HOW TO COMPLETE THIS TASK: There is material below. Print exactly the lines starting at the line with "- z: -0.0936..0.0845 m" and ending at the line with "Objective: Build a", ends included, and no others.
"""
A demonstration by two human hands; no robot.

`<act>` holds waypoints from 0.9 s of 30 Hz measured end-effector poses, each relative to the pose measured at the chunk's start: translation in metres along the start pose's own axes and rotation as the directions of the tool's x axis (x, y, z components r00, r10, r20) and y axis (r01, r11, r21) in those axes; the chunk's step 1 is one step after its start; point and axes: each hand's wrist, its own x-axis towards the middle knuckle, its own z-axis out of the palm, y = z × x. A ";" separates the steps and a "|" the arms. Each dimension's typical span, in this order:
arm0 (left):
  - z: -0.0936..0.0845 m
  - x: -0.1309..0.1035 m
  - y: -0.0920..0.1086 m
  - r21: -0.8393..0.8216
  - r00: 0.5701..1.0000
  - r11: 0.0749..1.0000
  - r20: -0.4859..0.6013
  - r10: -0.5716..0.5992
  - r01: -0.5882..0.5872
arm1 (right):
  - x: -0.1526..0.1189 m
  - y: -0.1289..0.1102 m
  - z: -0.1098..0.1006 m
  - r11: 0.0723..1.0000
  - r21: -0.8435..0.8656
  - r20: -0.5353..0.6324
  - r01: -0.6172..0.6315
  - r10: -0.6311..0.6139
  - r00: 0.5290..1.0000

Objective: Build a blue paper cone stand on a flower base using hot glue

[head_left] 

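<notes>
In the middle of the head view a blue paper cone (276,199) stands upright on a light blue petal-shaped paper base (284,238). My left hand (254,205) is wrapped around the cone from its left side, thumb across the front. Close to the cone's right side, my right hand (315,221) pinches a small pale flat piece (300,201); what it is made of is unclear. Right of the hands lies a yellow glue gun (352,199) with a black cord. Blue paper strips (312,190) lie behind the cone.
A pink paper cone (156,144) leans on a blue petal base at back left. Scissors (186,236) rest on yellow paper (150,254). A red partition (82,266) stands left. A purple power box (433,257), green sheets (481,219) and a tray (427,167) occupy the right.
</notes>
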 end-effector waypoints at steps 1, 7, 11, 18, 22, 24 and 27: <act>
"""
ANSWER BELOW:
  - z: -0.0936..0.0845 m
  - x: -0.1309..0.1035 m
  - y: -0.0920..0.1086 m
  - r21: -0.8393..0.8216
  - r00: 0.5701..1.0000
  - r11: 0.0749..1.0000
  - r20: -0.4859..0.6013
  - r10: -0.5716..0.5992
  - r01: -0.5882..0.5872
arm1 (right):
  - x: -0.1526..0.1189 m
  - y: -0.1289..0.1102 m
  - z: -0.1098..0.1006 m
  - r11: 0.0723..1.0000
  - r21: -0.8435..0.8656
  - r20: -0.5353..0.6324
  - r01: -0.6172..0.6315
  - r10: -0.6311..0.6139
  - r00: 0.5290..1.0000

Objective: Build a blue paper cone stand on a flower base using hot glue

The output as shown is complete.